CN101777855B

CN101777855B - Solar power plant

Info

Publication number: CN101777855B
Application number: CN201010002348.6A
Authority: CN
Inventors: 尤西·阿克贝格; 卡里·科瓦宁; 彼得·林德格伦
Original assignee: ABB AB
Current assignee: ABB Technology AG
Priority date: 2009-01-12
Filing date: 2010-01-11
Publication date: 2014-03-05
Anticipated expiration: 2030-01-11
Also published as: FI20095018A0; US20100180926A1; FI122046B; CN101777855A; EP2207248A2; US8704406B2; EP2207248B1; FI20095018A; EP2207248A3

Abstract

A solar power plant including a solar battery device is disclosed for converting solar energy into electric energy, and having a plurality of solar cell units, each solar cell unit containing a first cell pole and a second cell pole. The cell poles can cooperate for feeding electric energy produced by the solar cell unit as direct current out of the solar cell unit. A direct-current converter can include a plurality of direct-current input poles and two direct-current output poles, each direct-current input pole being connected to at least one cell pole. The direct-current converter can convert input direct currents entered via the direct-current input poles, and having input voltages, into an output direct current having an output voltage, and feed the output direct current via the direct-current output poles out of the direct-current converter.

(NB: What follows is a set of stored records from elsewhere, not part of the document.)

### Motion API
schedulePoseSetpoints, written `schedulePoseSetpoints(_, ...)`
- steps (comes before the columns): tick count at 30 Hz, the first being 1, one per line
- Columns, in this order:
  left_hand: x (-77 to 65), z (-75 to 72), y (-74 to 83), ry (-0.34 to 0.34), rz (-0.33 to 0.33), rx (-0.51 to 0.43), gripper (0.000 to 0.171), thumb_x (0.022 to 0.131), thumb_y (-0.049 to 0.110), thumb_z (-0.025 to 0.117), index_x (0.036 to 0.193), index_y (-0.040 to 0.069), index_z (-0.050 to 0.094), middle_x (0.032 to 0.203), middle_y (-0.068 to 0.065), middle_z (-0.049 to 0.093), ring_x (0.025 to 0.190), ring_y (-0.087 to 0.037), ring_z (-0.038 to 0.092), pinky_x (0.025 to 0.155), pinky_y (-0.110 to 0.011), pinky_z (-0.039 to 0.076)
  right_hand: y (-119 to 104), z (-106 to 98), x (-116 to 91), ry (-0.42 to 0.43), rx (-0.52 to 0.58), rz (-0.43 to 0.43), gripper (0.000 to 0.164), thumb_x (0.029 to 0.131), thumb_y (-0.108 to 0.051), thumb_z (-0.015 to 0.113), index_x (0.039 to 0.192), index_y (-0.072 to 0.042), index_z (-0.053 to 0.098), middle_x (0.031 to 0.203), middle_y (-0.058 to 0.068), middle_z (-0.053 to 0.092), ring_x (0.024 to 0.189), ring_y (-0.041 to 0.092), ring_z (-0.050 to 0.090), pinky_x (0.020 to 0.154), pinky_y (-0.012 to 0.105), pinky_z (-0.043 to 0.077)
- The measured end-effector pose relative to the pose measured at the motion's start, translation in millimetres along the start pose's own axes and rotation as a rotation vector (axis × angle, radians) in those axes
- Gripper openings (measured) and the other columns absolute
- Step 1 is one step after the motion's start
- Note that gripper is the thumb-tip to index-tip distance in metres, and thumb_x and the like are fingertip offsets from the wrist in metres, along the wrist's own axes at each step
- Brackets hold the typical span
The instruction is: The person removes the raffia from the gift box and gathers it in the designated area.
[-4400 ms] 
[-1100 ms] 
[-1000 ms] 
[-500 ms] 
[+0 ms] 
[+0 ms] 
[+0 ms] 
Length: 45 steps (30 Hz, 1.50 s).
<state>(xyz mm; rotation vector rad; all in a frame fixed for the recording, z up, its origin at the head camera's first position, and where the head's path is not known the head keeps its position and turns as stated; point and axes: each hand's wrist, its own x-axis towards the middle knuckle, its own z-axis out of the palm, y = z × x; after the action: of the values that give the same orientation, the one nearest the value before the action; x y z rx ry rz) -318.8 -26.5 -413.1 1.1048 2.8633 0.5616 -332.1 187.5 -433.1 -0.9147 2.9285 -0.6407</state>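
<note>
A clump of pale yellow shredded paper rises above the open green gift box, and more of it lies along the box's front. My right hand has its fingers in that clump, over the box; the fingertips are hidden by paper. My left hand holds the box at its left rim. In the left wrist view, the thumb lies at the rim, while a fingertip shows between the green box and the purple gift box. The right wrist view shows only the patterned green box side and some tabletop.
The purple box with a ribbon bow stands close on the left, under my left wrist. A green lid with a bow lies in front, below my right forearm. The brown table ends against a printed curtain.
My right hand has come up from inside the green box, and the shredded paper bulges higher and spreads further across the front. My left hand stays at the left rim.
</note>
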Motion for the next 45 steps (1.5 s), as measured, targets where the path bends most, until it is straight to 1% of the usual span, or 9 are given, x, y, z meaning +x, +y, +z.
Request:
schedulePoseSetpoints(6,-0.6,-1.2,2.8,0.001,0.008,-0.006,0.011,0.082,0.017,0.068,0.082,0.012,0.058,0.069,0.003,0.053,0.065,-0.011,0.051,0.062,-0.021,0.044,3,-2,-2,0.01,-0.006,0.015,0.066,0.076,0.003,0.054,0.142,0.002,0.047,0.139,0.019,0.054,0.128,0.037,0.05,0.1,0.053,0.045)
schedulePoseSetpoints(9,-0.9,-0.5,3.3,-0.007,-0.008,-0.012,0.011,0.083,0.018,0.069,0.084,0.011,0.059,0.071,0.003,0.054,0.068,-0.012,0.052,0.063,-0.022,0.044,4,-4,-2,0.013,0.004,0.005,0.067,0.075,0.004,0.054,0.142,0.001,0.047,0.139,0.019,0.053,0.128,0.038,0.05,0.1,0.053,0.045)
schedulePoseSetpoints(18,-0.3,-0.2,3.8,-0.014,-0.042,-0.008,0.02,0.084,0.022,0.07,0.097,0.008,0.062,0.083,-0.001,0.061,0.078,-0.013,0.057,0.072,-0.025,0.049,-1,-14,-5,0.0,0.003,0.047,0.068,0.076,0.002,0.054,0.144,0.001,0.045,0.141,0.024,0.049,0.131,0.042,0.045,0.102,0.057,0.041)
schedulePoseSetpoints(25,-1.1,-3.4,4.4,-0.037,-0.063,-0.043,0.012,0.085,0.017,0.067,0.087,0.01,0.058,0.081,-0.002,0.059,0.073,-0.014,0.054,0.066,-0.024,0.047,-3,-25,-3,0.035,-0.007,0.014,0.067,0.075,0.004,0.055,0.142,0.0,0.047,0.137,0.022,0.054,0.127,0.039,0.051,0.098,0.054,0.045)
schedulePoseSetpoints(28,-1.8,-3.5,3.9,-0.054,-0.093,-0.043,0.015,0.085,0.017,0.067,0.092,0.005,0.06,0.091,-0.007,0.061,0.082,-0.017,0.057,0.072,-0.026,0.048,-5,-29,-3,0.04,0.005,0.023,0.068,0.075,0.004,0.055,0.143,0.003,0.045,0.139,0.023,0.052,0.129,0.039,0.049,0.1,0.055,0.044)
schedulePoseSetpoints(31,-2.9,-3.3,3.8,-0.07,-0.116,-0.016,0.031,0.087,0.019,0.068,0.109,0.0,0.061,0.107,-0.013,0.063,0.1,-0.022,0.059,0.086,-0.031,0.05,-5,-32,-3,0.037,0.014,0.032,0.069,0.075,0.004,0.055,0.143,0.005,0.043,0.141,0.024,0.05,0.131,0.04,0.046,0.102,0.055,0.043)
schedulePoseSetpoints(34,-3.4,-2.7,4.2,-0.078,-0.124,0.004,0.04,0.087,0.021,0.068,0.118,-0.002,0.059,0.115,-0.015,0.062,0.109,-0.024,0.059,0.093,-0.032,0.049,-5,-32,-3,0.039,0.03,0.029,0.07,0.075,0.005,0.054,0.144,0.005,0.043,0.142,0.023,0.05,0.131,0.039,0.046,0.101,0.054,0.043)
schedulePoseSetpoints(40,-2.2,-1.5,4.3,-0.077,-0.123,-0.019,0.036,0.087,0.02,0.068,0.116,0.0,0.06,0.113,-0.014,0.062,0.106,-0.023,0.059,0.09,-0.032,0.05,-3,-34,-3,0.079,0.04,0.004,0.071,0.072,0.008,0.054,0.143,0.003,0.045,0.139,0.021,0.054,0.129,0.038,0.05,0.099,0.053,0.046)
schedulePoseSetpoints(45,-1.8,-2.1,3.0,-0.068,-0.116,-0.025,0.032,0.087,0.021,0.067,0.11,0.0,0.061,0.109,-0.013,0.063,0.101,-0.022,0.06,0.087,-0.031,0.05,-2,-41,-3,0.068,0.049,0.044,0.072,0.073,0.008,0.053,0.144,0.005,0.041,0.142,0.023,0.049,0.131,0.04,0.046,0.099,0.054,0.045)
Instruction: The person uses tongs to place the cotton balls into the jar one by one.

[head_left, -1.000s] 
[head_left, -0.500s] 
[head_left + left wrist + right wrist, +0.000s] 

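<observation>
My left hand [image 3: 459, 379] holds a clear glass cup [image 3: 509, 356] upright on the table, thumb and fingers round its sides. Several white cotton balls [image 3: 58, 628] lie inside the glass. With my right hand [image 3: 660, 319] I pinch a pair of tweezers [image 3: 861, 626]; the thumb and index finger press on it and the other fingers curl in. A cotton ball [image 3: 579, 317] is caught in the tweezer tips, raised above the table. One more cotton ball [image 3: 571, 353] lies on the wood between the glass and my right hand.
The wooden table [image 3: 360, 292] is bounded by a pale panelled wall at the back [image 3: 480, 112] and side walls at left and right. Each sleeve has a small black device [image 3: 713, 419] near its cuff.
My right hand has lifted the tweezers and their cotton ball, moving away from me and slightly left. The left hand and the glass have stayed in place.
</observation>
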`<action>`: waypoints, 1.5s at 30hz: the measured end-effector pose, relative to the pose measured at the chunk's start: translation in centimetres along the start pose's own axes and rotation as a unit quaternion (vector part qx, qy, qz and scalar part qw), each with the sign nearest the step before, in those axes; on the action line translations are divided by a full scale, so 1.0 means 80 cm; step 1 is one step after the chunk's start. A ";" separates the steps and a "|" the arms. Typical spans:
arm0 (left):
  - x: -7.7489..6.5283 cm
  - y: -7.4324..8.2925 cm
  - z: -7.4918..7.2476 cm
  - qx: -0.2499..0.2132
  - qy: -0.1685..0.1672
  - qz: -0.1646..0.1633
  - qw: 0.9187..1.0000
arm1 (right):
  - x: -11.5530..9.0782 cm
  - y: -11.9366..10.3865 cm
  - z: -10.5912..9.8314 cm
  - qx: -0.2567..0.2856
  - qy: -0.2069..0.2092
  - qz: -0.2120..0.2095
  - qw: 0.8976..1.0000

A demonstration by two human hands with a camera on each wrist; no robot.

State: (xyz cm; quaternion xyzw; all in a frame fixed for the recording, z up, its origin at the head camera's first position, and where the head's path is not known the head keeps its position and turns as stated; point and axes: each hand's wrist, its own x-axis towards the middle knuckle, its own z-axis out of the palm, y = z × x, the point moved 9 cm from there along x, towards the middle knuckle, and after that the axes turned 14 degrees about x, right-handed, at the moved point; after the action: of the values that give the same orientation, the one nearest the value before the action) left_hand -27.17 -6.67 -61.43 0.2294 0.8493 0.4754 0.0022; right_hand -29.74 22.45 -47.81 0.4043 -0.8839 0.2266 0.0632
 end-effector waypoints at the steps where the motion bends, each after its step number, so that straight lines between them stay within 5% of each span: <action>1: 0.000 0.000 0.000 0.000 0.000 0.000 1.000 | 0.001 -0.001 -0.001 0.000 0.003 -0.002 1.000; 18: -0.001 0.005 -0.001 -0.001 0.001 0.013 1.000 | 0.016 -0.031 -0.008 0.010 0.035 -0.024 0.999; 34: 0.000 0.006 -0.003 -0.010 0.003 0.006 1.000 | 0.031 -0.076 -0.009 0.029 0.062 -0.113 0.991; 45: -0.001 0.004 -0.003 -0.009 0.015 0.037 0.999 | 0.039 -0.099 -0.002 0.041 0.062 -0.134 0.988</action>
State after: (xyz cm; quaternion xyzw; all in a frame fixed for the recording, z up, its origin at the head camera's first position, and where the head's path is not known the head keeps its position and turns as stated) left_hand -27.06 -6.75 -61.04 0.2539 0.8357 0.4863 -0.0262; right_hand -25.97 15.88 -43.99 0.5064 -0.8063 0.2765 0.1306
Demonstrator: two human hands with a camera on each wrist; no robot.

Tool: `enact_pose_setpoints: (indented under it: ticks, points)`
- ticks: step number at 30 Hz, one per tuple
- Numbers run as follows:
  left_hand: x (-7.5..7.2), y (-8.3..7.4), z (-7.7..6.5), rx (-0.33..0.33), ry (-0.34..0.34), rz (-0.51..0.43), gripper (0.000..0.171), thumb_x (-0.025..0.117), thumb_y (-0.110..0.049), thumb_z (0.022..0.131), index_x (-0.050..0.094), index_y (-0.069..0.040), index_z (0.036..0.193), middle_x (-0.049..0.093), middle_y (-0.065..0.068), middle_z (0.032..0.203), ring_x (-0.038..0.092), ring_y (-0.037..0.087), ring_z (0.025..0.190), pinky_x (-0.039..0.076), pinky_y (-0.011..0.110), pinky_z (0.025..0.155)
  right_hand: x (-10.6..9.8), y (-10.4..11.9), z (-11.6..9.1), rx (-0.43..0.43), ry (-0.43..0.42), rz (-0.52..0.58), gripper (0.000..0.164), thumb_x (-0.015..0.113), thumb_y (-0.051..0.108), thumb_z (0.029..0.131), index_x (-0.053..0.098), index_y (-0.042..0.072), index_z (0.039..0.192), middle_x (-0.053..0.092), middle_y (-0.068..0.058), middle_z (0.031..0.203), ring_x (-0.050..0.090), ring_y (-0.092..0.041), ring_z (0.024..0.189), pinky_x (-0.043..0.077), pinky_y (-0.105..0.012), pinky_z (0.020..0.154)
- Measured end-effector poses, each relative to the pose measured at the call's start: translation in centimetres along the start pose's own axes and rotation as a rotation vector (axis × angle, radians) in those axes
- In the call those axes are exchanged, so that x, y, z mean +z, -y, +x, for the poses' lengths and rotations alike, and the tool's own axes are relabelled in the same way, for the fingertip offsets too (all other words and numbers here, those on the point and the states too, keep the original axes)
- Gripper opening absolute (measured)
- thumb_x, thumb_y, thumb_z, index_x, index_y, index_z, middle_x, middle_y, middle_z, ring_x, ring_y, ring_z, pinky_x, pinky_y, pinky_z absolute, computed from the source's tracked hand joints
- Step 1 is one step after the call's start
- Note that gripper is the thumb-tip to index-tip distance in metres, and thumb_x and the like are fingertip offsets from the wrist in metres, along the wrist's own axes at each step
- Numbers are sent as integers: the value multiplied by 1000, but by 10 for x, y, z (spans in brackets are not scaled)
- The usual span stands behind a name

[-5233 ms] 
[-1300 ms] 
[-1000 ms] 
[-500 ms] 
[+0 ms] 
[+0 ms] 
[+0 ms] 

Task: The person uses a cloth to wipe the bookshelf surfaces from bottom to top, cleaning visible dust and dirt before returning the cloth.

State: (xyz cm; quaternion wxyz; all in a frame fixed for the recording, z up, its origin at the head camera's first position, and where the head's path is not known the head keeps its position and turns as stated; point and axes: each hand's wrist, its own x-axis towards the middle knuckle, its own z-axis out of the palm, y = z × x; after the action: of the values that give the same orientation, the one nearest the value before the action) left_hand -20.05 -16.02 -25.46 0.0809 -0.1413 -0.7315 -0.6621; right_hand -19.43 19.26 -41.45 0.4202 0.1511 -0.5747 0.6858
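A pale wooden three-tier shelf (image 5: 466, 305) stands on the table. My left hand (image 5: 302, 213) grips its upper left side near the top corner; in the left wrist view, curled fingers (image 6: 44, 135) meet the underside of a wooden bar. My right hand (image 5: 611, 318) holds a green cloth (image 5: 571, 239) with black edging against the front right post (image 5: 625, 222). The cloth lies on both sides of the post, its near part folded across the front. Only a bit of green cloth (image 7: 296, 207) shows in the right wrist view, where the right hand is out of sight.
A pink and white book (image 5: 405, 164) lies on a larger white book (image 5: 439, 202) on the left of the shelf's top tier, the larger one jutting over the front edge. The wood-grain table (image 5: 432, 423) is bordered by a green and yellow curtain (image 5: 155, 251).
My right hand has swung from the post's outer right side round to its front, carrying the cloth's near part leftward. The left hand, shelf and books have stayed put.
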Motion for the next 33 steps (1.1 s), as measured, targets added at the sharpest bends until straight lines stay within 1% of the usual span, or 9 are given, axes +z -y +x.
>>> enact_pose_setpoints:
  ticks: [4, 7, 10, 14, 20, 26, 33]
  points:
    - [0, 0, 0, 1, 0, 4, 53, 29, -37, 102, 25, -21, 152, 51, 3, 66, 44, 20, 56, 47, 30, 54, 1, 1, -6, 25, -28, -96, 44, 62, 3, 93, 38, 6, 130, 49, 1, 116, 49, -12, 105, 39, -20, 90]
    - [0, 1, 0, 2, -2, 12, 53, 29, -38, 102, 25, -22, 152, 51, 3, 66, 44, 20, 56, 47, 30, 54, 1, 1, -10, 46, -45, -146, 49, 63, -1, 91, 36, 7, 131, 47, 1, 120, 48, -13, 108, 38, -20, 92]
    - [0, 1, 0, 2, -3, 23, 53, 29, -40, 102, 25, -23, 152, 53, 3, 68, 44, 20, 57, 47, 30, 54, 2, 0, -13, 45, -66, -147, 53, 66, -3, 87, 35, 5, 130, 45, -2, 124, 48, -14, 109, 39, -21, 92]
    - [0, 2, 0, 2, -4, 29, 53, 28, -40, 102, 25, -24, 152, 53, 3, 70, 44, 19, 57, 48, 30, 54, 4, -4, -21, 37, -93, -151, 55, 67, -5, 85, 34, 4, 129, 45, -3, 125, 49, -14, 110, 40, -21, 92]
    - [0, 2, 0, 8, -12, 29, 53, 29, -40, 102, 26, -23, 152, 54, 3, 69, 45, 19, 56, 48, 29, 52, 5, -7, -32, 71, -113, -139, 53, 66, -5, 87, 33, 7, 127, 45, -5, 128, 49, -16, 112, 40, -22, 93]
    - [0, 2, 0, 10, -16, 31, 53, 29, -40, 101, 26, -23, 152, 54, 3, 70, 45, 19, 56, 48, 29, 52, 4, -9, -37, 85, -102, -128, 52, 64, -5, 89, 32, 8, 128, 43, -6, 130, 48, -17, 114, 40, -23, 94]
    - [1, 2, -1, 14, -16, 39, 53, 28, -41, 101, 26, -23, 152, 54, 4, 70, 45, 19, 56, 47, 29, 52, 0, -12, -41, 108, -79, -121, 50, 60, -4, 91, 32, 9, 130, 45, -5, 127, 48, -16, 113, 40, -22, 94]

The direct-current converter can include a three-phase inverter unit having three phase poles and two direct-voltage poles, the inverter unit being adapted to serve as a direct-current converter in such a manner that each of the three phase poles are adapted as direct-current input poles and each of the direct-voltage poles is in electrically conductive connection to exactly one direct-current output pole of the direct-current converter.

Description

Solar power plant

Technical field

The present invention relates to according to the solar power plant of the preamble of claim 1.

Background technology

Understood by solar cell and converted the solar radiation of visible frequency to electric energy.Each solar cell all produces direct current, the solar radiation that its amplitude is subject to along with discussed solar cell and changing.Conventionally suitably provide the solar power plant that comprises a plurality of solar cells, the plurality of solar cell to have to be applicable to and convert the input dc power obtaining from solar cell and there is input voltage the galvanic direct current transducer device of output with output voltage to.Understood by realizing direct current transducer device with single-phase DC/DC chopper.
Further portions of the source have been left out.